Thirdly, all the familiar Shiite Islamist parties have registered as separate entities. This also includes several subdivisions of the Daawa party of Prime Minister Nuri al-Maliki, including Tanzim al-Iraq and Tanzim al-Dakhil. It is interesting that in addition to (erstwhile) Maliki ally Ali al-Dabbagh, Shirwan al-Waili is also running a separate entity. There are moreover two entities combining the names “knights” (fursan) and “the law” (qanun). Parties with names like these have previously been described as extreme Maliki supporters, and one of them is indeed headed by Abd al-Sattar Jabar who was also involved in the previous incarnation of the “Knights of the State of Law”. The Sadrists, whose participation was in doubt and/or fragmented in many governorates in 2009, are this time apparently running on a straightforward Ahrar list. The Shaykhis (Shiite sub-sect) of Basra once more mobilise under Amir al-Fayiz. Finally, in a parallel to the situation with respect to Iraqiyya, there is a State of Law registration in the name of Haydar al-Abbadi (presumably the coalition) in addition to the Daawa registration under Prime Minister Nuri al-Maliki. A key question is whether Maliki’s State of Law alliance will run its own ticket or whether it finds it necessary to create wider alliances in the many intra-Shiite contests in Baghdad and the southern governorates.

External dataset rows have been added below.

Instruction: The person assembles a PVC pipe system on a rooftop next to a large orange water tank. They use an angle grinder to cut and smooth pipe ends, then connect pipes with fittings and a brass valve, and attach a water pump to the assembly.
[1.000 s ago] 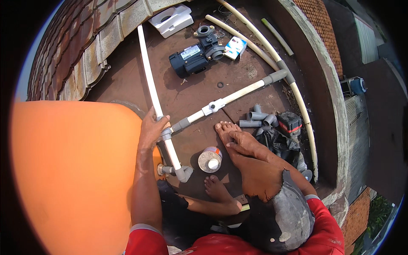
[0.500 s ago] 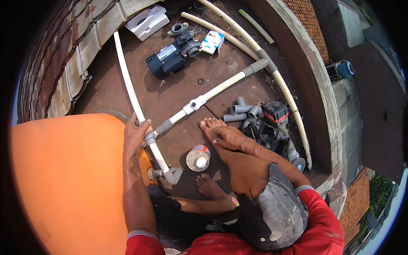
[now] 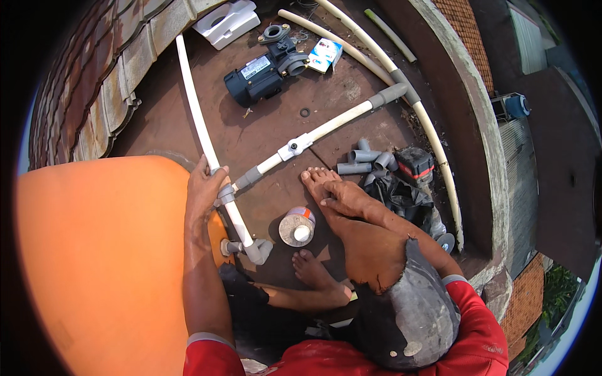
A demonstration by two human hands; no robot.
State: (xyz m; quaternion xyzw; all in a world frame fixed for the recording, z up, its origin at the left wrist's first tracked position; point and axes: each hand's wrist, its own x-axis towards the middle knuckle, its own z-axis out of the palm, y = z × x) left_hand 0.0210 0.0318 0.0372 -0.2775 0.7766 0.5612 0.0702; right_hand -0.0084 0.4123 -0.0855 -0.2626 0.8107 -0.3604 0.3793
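Observation:
My left hand (image 3: pixel 205 186) is closed around a white pipe (image 3: pixel 199 125), right at a grey tee fitting (image 3: pixel 225 194). From that tee a second white pipe (image 3: pixel 342 119) branches off, with a white ball valve (image 3: pixel 295 146) in its run. Below the hand, the first pipe ends in a grey elbow (image 3: pixel 255 252) by the side of a large orange tank (image 3: pixel 100 250). My right hand (image 3: pixel 345 197) lies loosely over my foot (image 3: pixel 318 180), holding nothing, its fingers partly hidden. Between my feet stands a round can (image 3: pixel 296 219) with a white cap.
A dark blue water pump (image 3: pixel 263 69), a small box (image 3: pixel 325 55) and a white foam piece (image 3: pixel 227 24) sit at the far side. Loose grey fittings (image 3: pixel 364 160), a black plastic bag (image 3: pixel 398 194) and a low parapet wall (image 3: pixel 489 125) are on the right; roof tiles (image 3: pixel 94 75) edge the left.
The whole view has shifted slightly, moving the far objects a little right and up in the picture. Both hands keep their places on the pipe and the foot.

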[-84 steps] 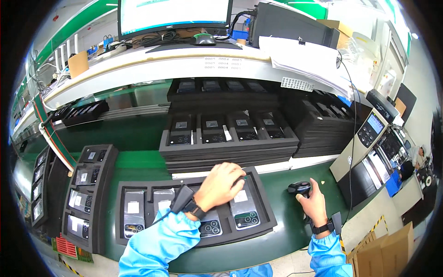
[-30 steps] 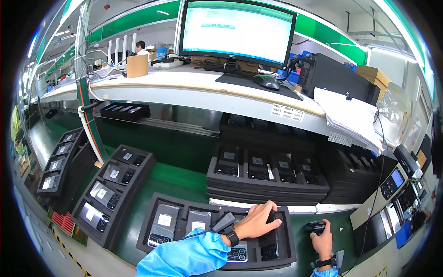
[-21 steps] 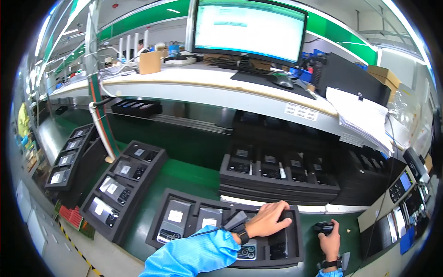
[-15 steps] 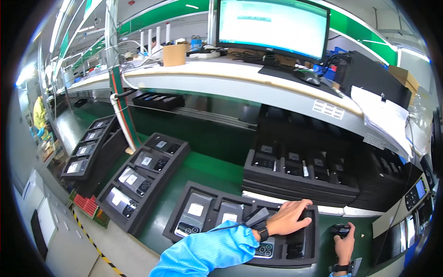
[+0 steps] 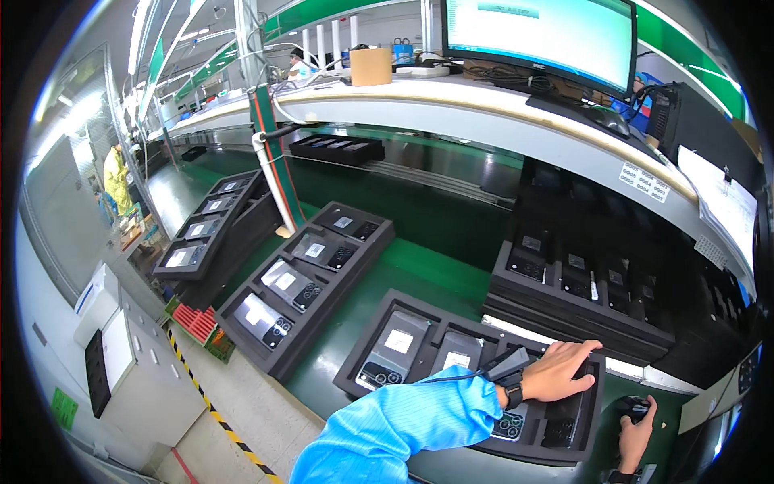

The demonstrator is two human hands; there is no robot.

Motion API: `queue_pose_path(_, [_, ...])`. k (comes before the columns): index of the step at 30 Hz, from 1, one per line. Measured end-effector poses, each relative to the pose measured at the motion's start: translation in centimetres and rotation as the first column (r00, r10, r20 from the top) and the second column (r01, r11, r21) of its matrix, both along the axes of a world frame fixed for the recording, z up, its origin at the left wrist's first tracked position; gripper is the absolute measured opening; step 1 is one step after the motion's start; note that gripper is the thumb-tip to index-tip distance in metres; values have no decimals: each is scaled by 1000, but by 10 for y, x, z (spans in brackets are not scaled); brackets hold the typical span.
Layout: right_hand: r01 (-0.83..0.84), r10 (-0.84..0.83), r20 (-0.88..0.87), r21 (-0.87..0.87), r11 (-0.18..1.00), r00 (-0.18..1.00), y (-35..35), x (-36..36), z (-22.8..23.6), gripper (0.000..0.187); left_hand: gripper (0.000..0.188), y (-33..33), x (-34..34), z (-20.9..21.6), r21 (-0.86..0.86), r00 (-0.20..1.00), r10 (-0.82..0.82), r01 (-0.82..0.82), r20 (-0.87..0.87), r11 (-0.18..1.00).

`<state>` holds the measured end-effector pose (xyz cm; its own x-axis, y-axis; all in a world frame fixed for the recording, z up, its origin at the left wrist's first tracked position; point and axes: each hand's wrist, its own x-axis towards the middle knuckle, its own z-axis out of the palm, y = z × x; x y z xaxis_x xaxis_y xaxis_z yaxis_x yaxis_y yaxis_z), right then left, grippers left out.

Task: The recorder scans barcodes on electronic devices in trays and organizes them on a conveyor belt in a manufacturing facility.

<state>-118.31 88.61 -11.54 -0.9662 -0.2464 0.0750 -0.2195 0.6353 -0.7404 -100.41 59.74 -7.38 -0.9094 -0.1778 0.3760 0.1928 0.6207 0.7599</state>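
A black foam tray lies on the green bench in front of me, holding smartphones in separate compartments. At its left end a phone lies camera side up with a white label, and another phone lies beside it. My left hand, in a blue sleeve with a black wristband, reaches across the tray. Its fingers are spread over the right end, above a dark phone; contact there is hidden. Right of the tray, my right hand has its fingers around a small black device.
Another phone tray lies to the left, with a tilted tray beyond it. Stacked trays stand behind on the right. A shelf with a monitor crosses above. A post rises between. A person in yellow is far left.
My view has swung left, so the whole scene sits farther right. Both hands keep nearly the same places relative to the tray, the left still spread, the right still around the black device.
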Motion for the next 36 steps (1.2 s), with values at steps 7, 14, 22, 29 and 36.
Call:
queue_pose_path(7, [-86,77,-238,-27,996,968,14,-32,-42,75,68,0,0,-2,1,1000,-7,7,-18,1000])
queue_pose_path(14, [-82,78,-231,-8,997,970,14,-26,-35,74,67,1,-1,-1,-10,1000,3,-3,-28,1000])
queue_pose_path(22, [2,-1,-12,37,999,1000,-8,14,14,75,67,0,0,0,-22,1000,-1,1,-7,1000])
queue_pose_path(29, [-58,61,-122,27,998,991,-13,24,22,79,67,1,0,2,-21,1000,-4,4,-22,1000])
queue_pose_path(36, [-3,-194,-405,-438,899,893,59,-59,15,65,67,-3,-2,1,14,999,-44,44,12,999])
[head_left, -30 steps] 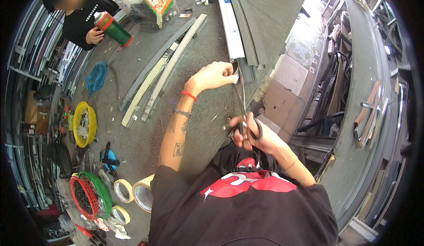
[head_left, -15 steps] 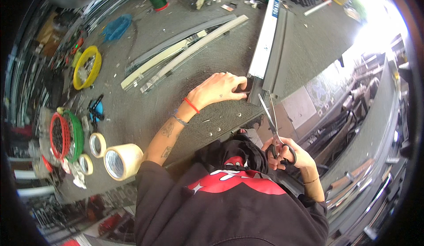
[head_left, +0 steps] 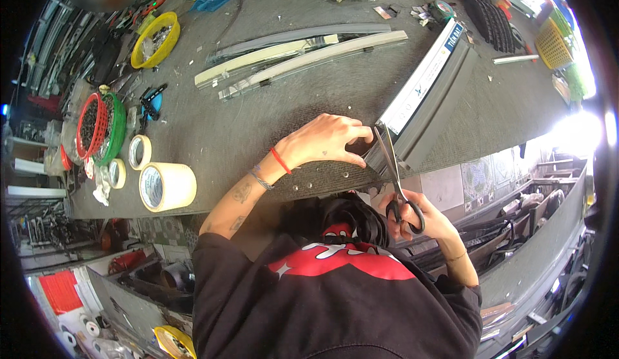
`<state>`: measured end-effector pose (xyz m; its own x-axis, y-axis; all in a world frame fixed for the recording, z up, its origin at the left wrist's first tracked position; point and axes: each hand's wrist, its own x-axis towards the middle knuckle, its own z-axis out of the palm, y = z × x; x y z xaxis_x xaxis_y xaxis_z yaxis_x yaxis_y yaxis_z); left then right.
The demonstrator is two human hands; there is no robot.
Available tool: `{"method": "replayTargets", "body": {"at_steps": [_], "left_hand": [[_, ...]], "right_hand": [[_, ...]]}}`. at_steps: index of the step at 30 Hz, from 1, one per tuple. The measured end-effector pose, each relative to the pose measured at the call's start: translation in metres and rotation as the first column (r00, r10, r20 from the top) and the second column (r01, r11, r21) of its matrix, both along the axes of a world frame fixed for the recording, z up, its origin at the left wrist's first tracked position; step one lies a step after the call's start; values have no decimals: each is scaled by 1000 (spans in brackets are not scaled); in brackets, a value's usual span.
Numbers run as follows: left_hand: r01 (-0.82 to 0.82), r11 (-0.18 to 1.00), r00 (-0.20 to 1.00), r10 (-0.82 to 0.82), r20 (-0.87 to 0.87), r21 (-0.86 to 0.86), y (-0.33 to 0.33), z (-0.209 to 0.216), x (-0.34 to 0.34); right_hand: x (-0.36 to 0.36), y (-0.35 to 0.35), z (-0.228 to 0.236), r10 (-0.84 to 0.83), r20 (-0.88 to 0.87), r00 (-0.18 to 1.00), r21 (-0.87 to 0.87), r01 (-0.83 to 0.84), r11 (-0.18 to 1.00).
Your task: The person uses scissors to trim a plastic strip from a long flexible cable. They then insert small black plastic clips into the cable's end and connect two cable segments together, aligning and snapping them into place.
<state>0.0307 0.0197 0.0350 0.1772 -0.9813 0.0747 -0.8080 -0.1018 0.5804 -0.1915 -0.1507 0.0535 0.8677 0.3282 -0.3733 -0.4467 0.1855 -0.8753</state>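
My left hand [head_left: 332, 141] curves its thumb and forefinger around the near end of a long grey profile [head_left: 429, 117]; the exact contact under the fingertips is hard to see. A flat white strip with a blue end [head_left: 412, 94] lies along that profile. Held in my right hand [head_left: 412, 214] is a pair of scissors [head_left: 394, 165] with black handles. Its blades are slightly parted and point up, overlapping the profile's near end in the view. I cannot tell whether they touch it.
Several pale and grey strips [head_left: 309, 62] lie farther back on the dark table [head_left: 271, 117]. To the left are tape rolls [head_left: 184, 188], a red basket [head_left: 91, 127], a green basket [head_left: 116, 127] and a yellow basket [head_left: 169, 49]. The table's front edge runs close to my body.
The view has shifted, so the table sits higher and turned. The scissors' blades have come nearer the profile's end and my left hand, with a narrower gap between them.
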Motion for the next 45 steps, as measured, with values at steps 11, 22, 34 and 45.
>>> {"method": "replayTargets", "body": {"at_steps": [11, 22, 34, 45], "left_hand": [[1, 992, 992, 15, -129, 125, -5, 11, 8], [74, 980, 943, -9, -332, 183, -7, 14, 21], [-146, 989, 976, 137, 170, 36, 2, -4, -2], [-227, 898, 831, 380, 406, -377, 16, -16, -23]], "right_hand": [[-16, -6, -13, 28, -94, 995, 101, -18, 995], [-28, 3, -22, -48, -115, 992, 159, 66, 985], [-16, -6, -2, 22, -93, 995, 43, -18, 999], [37, -38, 45, 265, -212, 941, 32, -264, 964]]}}
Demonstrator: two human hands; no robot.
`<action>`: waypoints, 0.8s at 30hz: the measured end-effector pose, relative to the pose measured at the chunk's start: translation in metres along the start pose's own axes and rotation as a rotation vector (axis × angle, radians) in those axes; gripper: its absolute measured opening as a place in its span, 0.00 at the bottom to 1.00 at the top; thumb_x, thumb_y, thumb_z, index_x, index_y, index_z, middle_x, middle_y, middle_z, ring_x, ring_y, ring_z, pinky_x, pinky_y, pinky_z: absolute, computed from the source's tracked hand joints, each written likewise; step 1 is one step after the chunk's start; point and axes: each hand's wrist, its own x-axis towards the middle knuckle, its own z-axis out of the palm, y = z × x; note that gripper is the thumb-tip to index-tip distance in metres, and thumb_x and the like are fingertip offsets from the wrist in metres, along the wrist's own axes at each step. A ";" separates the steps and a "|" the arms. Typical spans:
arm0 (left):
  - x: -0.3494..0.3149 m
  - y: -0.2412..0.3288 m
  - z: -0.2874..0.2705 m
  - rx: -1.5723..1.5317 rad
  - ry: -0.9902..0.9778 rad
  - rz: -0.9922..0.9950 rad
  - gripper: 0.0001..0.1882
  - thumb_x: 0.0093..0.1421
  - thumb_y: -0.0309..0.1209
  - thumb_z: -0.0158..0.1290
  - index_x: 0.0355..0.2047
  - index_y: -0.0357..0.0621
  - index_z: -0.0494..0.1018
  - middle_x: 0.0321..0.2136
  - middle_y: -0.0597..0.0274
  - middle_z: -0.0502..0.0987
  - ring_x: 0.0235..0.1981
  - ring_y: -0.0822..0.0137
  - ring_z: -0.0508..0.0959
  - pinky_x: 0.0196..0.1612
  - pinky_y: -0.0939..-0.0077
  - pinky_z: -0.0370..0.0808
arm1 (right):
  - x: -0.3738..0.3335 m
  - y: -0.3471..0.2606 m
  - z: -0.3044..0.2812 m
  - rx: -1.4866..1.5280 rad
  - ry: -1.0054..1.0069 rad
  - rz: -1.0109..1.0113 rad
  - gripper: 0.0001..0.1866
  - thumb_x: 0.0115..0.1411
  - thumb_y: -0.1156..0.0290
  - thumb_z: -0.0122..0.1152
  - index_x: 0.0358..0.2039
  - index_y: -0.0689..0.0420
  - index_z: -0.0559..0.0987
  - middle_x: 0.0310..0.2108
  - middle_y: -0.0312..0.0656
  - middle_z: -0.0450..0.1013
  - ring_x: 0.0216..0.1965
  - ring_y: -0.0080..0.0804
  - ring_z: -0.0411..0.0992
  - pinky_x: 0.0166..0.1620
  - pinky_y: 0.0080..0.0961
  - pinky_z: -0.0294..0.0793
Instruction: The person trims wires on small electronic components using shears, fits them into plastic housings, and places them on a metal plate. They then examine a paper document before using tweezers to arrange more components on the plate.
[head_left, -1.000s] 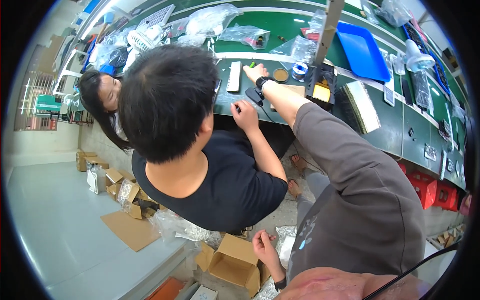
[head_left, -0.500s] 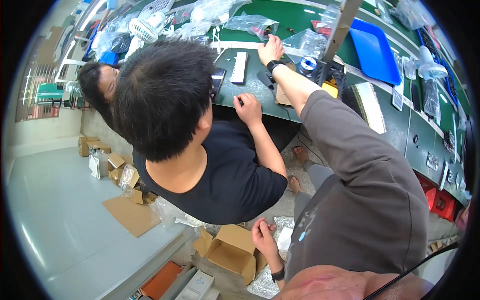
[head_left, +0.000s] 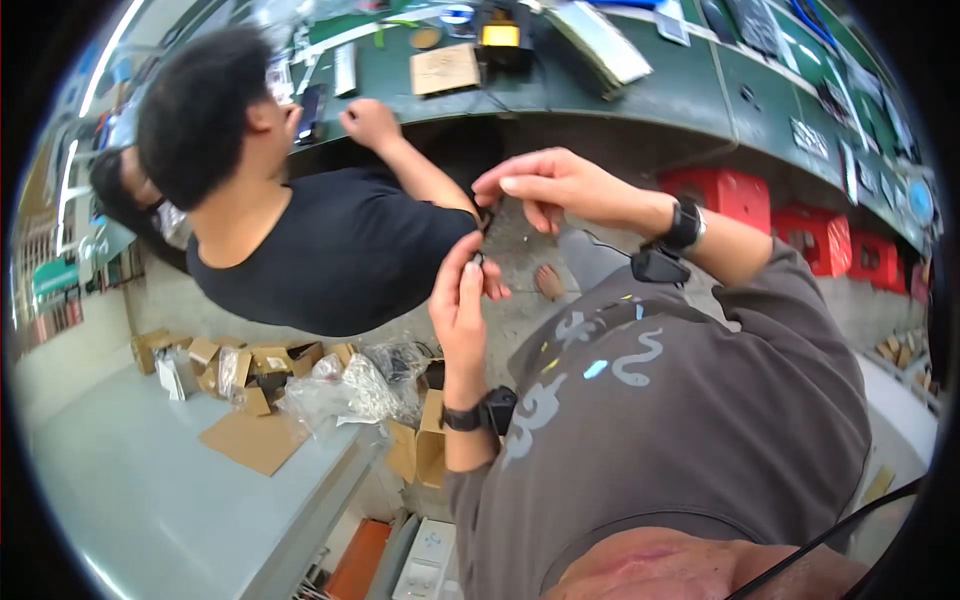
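Observation:
My left hand is raised in front of my body, its thumb and fingers pinched on a small black part whose kind I cannot make out. Just above and to the right, my right hand has its thumb and fingertips closed together, with something small and dark at their tips. The hands are close to each other but apart. Most of both small pieces is hidden by the fingers.
A co-worker in a black shirt stands close on the left, elbow near my fingertips. Ahead runs a green workbench with a cardboard piece on it. Red stools stand beneath. Open cardboard boxes lie at lower left.
My right hand has come back from the bench to in front of my body. My left hand has risen to meet it. The view has shifted lower and to the right.

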 end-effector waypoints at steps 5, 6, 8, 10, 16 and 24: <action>-0.003 -0.011 0.063 -0.039 -0.338 -0.061 0.17 0.69 0.25 0.45 0.57 0.35 0.66 0.29 0.66 0.74 0.27 0.79 0.71 0.33 0.84 0.72 | -0.123 0.023 0.014 0.280 0.246 0.101 0.16 0.70 0.67 0.51 0.53 0.62 0.76 0.40 0.36 0.78 0.26 0.17 0.70 0.33 0.16 0.73; -0.007 -0.017 0.079 -0.057 -0.418 -0.082 0.18 0.69 0.25 0.45 0.57 0.35 0.66 0.29 0.66 0.75 0.27 0.79 0.72 0.33 0.84 0.72 | -0.146 0.029 0.013 0.289 0.288 0.082 0.16 0.69 0.67 0.52 0.52 0.62 0.76 0.41 0.35 0.77 0.26 0.17 0.71 0.35 0.16 0.74; -0.019 -0.026 0.111 -0.020 -0.508 -0.135 0.17 0.69 0.25 0.45 0.57 0.35 0.66 0.29 0.66 0.75 0.27 0.79 0.72 0.33 0.84 0.72 | -0.188 0.043 0.009 0.278 0.403 0.039 0.14 0.68 0.69 0.53 0.50 0.62 0.77 0.40 0.34 0.77 0.27 0.18 0.71 0.35 0.16 0.74; -0.027 -0.035 0.143 0.051 -0.623 -0.171 0.17 0.69 0.25 0.45 0.56 0.36 0.67 0.29 0.65 0.75 0.26 0.79 0.72 0.33 0.84 0.72 | -0.224 0.056 0.002 0.213 0.549 -0.051 0.11 0.66 0.71 0.57 0.46 0.61 0.79 0.37 0.33 0.76 0.29 0.18 0.71 0.35 0.17 0.73; -0.063 -0.074 0.243 0.162 -0.887 -0.257 0.15 0.69 0.26 0.46 0.54 0.35 0.69 0.28 0.64 0.76 0.26 0.79 0.73 0.32 0.84 0.72 | -0.344 0.068 -0.019 -0.364 0.911 -0.153 0.06 0.61 0.75 0.62 0.37 0.61 0.80 0.31 0.35 0.73 0.31 0.21 0.71 0.35 0.19 0.70; -0.133 -0.133 0.379 0.150 -1.013 -0.442 0.13 0.68 0.27 0.46 0.50 0.33 0.72 0.27 0.63 0.76 0.24 0.77 0.74 0.32 0.83 0.73 | -0.495 0.091 -0.068 -0.474 1.091 -0.202 0.03 0.57 0.77 0.63 0.32 0.61 0.79 0.30 0.38 0.72 0.31 0.27 0.72 0.35 0.21 0.70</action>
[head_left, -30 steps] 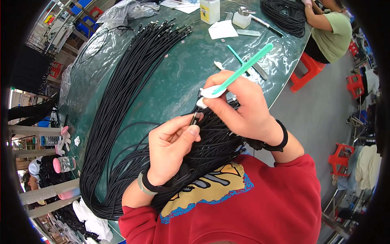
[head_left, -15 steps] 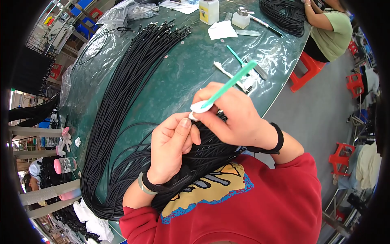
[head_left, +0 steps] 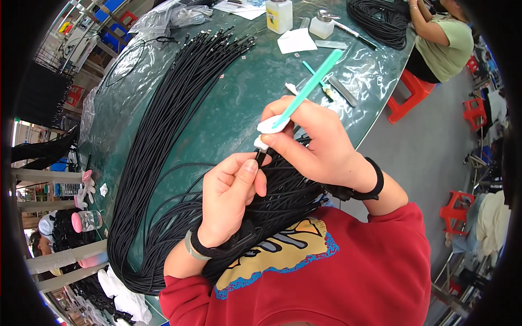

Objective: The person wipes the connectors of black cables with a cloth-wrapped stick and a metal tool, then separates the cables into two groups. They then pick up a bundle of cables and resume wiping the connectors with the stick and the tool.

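cables [head_left: 163,136]: black
tool [head_left: 308,89]: teal handle, white tip
table [head_left: 244,92]: dark green
sleeves [head_left: 380,271]: red
stools [head_left: 405,98]: red
bottle [head_left: 279,15]: yellow-white

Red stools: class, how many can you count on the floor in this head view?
3: a red stool beside the seated co-worker, another at the right edge, one lower right. More may be hidden.

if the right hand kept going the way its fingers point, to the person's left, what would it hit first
Probably the left hand, already close at the cable tip. Beyond that lies the long bundle of black cables on the green table. Depth is hard to judge.
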Motion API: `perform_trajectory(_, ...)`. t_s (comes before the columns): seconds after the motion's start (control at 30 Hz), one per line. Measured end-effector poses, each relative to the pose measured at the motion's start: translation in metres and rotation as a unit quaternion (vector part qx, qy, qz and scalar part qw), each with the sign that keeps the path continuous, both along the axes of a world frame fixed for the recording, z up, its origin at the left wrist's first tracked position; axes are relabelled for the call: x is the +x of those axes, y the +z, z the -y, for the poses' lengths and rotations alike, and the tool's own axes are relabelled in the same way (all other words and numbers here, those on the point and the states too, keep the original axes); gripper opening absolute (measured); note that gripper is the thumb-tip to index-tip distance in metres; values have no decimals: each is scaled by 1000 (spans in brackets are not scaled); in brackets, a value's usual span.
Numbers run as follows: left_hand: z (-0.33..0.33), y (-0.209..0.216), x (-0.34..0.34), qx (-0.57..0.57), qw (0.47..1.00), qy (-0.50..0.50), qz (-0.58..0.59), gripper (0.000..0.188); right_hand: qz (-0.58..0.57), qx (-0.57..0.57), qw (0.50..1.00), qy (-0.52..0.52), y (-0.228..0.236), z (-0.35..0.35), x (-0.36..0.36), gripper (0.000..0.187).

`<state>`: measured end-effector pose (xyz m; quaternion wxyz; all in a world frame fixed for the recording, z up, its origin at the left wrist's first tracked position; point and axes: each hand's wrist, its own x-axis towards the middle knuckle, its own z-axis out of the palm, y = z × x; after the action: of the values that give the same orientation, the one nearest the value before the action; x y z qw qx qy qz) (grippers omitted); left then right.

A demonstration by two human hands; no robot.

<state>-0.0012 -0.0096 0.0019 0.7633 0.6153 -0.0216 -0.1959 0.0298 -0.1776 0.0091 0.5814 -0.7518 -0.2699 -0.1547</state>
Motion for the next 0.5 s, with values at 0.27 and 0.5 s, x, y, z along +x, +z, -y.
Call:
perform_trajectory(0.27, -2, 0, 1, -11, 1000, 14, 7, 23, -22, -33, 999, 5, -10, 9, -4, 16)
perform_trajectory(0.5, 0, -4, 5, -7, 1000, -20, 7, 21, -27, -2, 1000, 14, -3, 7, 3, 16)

The seat distribution list per governorate is also confirmed, with minor changes to the previous numbers from 2009. The next step now is candidate registration, with a 25 December 2012 deadline. Some kind of de-Baathification circus will most likely ensue, before the coalitions will likely form official lists early in 2013. One should remember that when all this is going on (and with UNAMI enthusiastically cheering as representative of the outside world), the Iraqi supreme court has reiterated its view that current electoral law is unconstitutional and void due to the seat distribution formula, and parliament has so far failed to pass the mandated changes. The court arrived at its interpretation after the ballots had been cast in the previous elections and the ruling didn’t affect the outcome of those elections retro-actively. This time, however, a warning has been issued. Absent the required legislative action by the Iraqi parliament to clean up the electoral law, the unclear situation could in theory be exploited by the powers that be if they are unhappy with the way winds are blowing in Iraqi politics come April 2013.